Uslain in parallel computation

Questions and remarks about code_saturne usage
Forum rules
Please read the forum usage recommendations before posting.
Post Reply
Ayde

Uslain in parallel computation

Post by Ayde »

Hi !

I am Alexis. I use Code_Saturne v3.0.0 and I have some questions about the Lagrangian module and the parallel computation.

I try to simulate the dispersion of particles in a turbulent channel flow on several processors. The fluid phase is now done and works well.

In order to get an handle on the lagrangian module, I began with a simple case of particles in an laminar flow. In a first time, I wish to inject the particles inside the channel with an inlet condition. In a second time, I use the subroutine "uslain" to distribute the particles in a homogenous way inside the channel. Then starts the computation. This case works perfect with a single processor.

The next step is to compute this case on several processors. And here comes my problem because computation does not work. After some attempts, I discovered that without the random distribution of the particles in "uslain", the computation runs with no problems.

So is it because this subroutine cannot work in parallel computation ? Or maybe the way the subroutine is coded isn't compatible in a parallel computation ?
Here is the code :
! reinitialization of the counter of the new particles

npt = nbpart

! for each boundary zone:
do ii = 1,nfrlag
izone = ilflag(ii)

! for each class:
do iclas = 1, iusncl(izone)

! if new particles must enter the domain:
if (mod(ntcabs,iusloc(iclas,izone,ijfre)).eq.0) then

do ip = npt+1 , npt+iusloc(iclas,izone,ijnbp)

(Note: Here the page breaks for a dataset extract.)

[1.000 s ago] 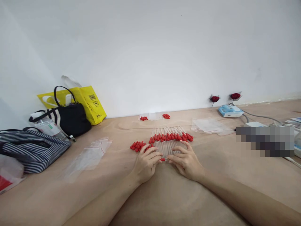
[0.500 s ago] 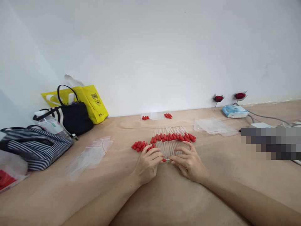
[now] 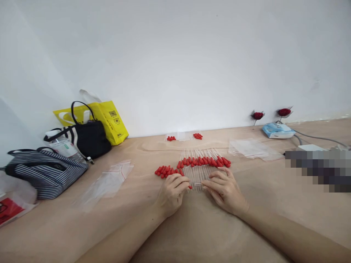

! Re-initialization of the particle location (B. Arcen):

! Generation of three random numbers (uniform distribution)
call zufall(3,vunif)

! The particle location (xp,yp,zp) is then changed
!
xp = vunif(1)*12.d0
yp = vunif(2)*2.d0
zp = vunif(3)*6.d0

! The number of the cell in which the particle [itepa(ip,jisor)] is located
! is found using the following base function

call findpt(ncelet,ncel, xyzcen,xp,yp,zp,ipnode,ndrang)
itepa(ip,jisor)=ipnode
! Finally the particle coordinate variables stored in ettp are updated
ettp(ip,jxp) = xp
ettp(ip,jyp) = yp
ettp(ip,jzp) = zp
! Velocity is set to zero
ettp(ip,jup) = 0.d0
ettp(ip,jvp) = 0.d0
ettp(ip,jwp) = 0.d0

enddo
npt = npt + iusloc(iclas,izone,ijnbp)
endif
enddo
enddo
Thanks for reading me.
Regards.

Alexis
Yvan Fournier
Posts: 4208
Joined: Mon Feb 20, 2012 3:25 pm

Re: Uslain in parallel computation

Post by Yvan Fournier »

Hello,

What do you mean by "not working" ? Does the code hang (interlock), crash, or give bad results ?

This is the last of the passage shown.